Image and Video Processing,Computer Vision and Pattern Recognition
What problem does this paper attempt to address?
### Problems the Paper Attempts to Solve This paper primarily aims to address several key challenges in medical image segmentation, specifically including the following aspects: 1. **High Data Annotation Cost**: Training a deep neural network for medical image segmentation requires a large amount of annotated data to ensure high-precision results. To reduce the need for extensive annotated data, the authors propose a method that uses text prompts as prior knowledge to guide the segmentation process. 2. **Multimodal Information Fusion**: By combining image and text information, the quality of medical image segmentation can be improved.

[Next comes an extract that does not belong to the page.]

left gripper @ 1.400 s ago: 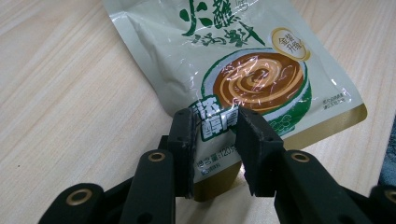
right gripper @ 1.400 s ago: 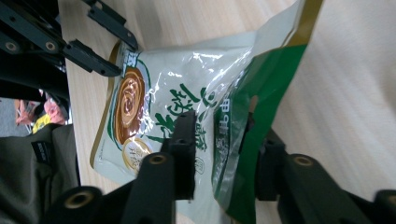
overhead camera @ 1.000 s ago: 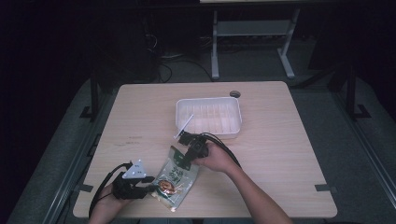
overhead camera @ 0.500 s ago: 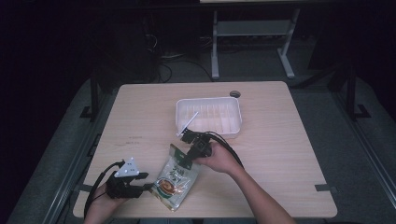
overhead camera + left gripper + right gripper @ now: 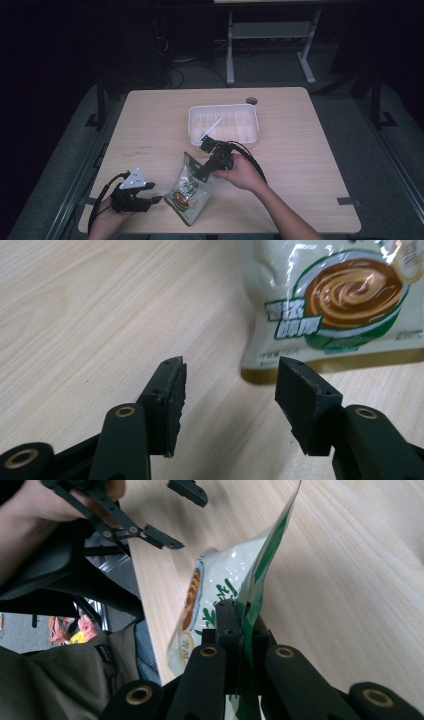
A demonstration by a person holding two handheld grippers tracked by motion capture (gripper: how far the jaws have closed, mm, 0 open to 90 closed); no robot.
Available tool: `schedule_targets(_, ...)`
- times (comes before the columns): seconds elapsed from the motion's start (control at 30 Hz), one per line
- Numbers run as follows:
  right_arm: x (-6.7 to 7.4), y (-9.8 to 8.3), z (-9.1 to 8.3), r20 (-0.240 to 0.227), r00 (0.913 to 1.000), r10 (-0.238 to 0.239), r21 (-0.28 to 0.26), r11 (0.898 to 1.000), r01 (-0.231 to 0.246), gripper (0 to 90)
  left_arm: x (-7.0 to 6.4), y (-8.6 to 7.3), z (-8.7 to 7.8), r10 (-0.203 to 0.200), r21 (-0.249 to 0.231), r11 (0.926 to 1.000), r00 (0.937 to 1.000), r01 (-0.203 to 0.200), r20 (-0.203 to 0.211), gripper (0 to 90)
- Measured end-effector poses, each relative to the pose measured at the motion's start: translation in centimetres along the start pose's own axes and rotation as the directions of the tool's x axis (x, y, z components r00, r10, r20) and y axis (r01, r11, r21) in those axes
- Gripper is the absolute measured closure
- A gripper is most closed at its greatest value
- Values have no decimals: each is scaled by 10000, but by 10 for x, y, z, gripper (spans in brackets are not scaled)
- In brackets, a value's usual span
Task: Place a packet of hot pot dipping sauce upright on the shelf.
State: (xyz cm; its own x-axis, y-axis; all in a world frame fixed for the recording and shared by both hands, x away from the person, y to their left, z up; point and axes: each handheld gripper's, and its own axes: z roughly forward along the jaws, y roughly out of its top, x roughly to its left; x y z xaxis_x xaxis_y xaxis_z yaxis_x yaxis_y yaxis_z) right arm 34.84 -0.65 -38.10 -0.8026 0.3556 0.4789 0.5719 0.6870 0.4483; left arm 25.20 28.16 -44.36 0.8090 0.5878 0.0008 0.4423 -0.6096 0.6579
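- We hold the right gripper (image 5: 202, 169) over the middle of the wooden table (image 5: 310, 150), just in front of the white plastic tray (image 5: 248, 131).
- In the right gripper view, its two black jaws are pressed together on the upper edge of the snack pouch (image 5: 220, 587), with the green-and-white film pinched flat between the pads.
- In the high view, the snack pouch (image 5: 192, 187) hangs tilted from that pinched edge, and its lower end lies toward the near table edge. We cannot tell from this view whether the lower end rests on the tabletop.
- We hold the left gripper (image 5: 154, 201) near the near-left corner of the table, just beside the lower end of the pouch and apart from it.
- In the left gripper view, the left gripper (image 5: 230, 395) stands spread, its jaws having just been opening, with only bare tabletop between the pads.
- In the same view, the bottom seam of the snack pouch (image 5: 330, 305) lies just beyond the right-hand jaw, without touching it. The printed face shows a brown swirl in a bowl.
- The white plastic tray holds a thin white stick (image 5: 212, 128) laid on a slant across its ribbed floor.
- In the right gripper view, the left gripper (image 5: 165, 515) appears farther off, with a hand (image 5: 45, 505) around it.
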Motion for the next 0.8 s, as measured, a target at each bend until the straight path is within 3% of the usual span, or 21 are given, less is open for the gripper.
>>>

Specifically, text prompts are used to generate multimodal features, which are then fused with image features to enhance the segmentation effect. 3. **Semantic Gap Issue**: Addressing the semantic gap between natural data and medical data. To this end, a two-stage training process is proposed, where contrastive learning pre-training is first conducted on natural images, and then the pre-trained model is applied to the medical image segmentation task. 4. **Efficient Segmentation Model**: Designing an efficient model structure that can capture contextual semantic information while maintaining high precision under limited computational resources. By combining Convolutional Neural Networks (CNN) and Transformer modules, the model balances the ability to extract both local and global features. In summary, this paper aims to propose a new method for medical image segmentation by introducing text prompts and contrastive learning techniques, achieving high-quality segmentation results with lower data annotation costs.